The album acts as a sequel record to the band's fifth EP Optimize (2025), of which all of the EP's five tracks are included as the first physical disc of the album. The sequel Optdemise is a seven-track record of the album's second physical disc packaged together with the EP to create a twelve track double album titled Optimize = Optdemise. The concept of the themes of retaining humanity in a world being further consumed by technology and artifical intelligence creates an overarching narrative that serves as the band's first ever attempt at a concept album.

Optdemise was preceded by two singles; the lead single "Ex-Humanity" was released alongside the album's reveal on 17 July 2026, while the second single "Poison" features Bert McCracken, the frontman from American rock band The Used, which dropped on 28 August.
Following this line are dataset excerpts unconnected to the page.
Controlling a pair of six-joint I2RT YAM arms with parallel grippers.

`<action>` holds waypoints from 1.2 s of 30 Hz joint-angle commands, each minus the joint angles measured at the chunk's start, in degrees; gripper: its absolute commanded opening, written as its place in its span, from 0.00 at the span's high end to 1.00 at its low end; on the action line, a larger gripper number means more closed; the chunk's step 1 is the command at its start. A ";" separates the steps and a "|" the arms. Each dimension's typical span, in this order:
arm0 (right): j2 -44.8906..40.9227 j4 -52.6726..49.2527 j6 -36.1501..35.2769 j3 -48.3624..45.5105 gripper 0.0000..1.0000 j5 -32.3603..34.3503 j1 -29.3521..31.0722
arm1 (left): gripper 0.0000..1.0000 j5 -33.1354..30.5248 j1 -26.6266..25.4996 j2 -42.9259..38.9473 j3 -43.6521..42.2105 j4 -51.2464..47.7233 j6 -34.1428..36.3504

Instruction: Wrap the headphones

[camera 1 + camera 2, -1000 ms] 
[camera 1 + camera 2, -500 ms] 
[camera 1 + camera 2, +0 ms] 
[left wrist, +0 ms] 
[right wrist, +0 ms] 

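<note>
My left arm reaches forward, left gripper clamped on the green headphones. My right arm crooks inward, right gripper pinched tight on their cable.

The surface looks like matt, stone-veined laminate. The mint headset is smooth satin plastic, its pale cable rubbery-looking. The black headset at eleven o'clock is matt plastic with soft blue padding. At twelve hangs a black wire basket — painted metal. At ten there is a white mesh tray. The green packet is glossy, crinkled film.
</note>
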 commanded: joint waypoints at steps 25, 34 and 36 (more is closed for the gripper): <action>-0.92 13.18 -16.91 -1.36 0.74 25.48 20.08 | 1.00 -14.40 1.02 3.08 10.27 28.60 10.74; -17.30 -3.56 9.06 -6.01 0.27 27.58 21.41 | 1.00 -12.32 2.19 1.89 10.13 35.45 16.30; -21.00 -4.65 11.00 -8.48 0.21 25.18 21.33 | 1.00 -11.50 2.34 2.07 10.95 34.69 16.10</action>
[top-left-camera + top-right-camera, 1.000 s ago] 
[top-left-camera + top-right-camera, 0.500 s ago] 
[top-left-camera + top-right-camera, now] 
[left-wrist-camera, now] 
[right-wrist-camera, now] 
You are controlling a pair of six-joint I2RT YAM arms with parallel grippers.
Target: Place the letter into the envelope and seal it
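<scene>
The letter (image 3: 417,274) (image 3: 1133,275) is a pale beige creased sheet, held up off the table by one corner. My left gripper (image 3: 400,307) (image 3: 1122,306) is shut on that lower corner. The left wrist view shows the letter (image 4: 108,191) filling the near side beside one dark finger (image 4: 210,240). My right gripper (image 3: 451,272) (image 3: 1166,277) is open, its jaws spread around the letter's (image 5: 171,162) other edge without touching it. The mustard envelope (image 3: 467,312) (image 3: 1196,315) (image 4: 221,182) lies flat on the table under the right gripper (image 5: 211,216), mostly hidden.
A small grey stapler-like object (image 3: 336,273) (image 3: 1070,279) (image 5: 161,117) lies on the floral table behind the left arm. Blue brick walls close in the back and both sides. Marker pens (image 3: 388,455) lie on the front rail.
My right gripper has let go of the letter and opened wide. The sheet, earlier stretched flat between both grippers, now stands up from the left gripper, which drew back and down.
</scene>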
The album also features Crossfaith vocalist Kenta Koie on the album's final track "Savior". Tracking at a little over 41 minutes, the album received positive reviews by critics.

==Track listing==
All lyrics written by Masato Hayakawa, all music composed by Masato Hayakawa and Ryo Yokochi.

Notes
- All track titles are stylised in all caps.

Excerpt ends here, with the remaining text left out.